Aldemir está falando sério ou delirando como Antonio Conselheiro? Ele se agita na cadeira, observa e agride, opina e traduz, é doce e amargo, ri aberto e franco e se define:
Acho que continuo um mameluco inconsequente da Rua Marconi, um macaco cearense na loja de louças de S. Paulo.
Autografa agora afetuosa dedicatória para Roberta, de 4 anos, filha de Ana Maria e Pedro Luiz Toledo Piza, o livro “Histórias dos índios do Brasil”, texto de Walmir Ayala, desenhos seus. São 11 horas e Aldemir – desenhista, gravador, ceramista, ilustrador, copista, autor e criador de múltiplas artes – vai, pontualmente, dormir. Amanhã, talvez, seja um dia mais folgado – então, quem sabe, ele possa dar um pulo ao Pepe’s, ver os amigos, o Arnaldo Pedroso d’Horta, o Delmiro, o Chico Almeida Salles, o Clóvis Graciano.
5/12/1971.
Desde os artistas do tempo de Nassau a paisagem brasileira não encontrou um amigo nas artes plásticas como Aldemir Martins nessa série de quadros expostos em A GALERIA, aonde ele retratou os encantos da nossa terra com o seu traço desenhista que trouxe, agora, para a tela.

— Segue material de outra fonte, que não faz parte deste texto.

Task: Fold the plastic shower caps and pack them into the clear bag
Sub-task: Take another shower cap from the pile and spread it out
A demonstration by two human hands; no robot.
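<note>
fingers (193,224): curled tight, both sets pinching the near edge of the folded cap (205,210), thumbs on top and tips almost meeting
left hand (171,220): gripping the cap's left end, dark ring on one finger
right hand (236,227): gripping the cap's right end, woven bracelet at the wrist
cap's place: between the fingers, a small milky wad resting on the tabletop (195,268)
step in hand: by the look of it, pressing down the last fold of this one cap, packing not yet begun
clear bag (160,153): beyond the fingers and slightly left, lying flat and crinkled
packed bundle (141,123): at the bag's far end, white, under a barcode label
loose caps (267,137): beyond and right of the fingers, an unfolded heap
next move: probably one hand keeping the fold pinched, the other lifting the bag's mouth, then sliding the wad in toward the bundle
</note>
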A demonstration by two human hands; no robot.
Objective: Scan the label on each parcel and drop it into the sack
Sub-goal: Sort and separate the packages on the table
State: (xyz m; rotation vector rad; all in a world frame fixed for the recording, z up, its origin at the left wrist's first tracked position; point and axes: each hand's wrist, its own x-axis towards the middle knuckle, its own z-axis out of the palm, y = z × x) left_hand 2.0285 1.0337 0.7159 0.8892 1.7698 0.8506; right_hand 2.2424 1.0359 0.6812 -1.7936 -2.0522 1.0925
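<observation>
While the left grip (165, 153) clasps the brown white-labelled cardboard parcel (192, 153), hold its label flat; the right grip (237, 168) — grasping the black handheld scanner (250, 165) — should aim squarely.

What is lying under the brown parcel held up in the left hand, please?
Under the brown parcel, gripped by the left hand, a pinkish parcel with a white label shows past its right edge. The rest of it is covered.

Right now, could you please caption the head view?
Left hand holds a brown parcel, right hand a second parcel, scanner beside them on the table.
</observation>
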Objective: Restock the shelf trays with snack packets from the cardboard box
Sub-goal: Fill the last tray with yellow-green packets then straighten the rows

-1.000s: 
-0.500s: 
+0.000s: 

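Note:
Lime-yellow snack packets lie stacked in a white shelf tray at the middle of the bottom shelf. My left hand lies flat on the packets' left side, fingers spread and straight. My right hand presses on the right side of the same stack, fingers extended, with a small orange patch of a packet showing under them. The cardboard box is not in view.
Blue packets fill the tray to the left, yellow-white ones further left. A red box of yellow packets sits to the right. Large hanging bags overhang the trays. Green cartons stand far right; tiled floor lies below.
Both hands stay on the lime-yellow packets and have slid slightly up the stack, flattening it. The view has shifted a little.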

Tratou a paisagem brasileira com uma síntese que é muito própria do nosso Aldemir.
Escrevo este artigo diante de uma paisagem de Brodosqui do nosso Candinho.
Há nessa exposição quadros que eu trago gravados e parecem tirados da minha memória. São as serras da minha terra que Aldemir não conhece. Eu vejo nessa sala o perfil de muitos recantos que ele me trouxe como presente.
Esse cearense sabe estar nas paisagens de cada um de nós. Como um menino criado no nordeste, sabe bulir na casa de marimbondo que trazemos conosco. E vem Aldemir e sacode o galho...
Cada um que veio ver esses trabalhos encontrou uma paisagem que lhe pertence.
Está aí uma exposição que deveria percorrer todo o Brasil a fim de que todo mundo pudesse ver como o artista trata a paisagem que vemos todos os dias. Ele traz a cada um, sua paisagem familiar, como um mágico que é.
Essa mostra deveria ser feita num circo e seu autor ser apresentado como um mágico dos nossos tempos. É assim que ele tirou alguma coisa de nós todos para realizar sua exposição.
Odorico Tavares. Catálogo comemorativo dos 50 anos do artista.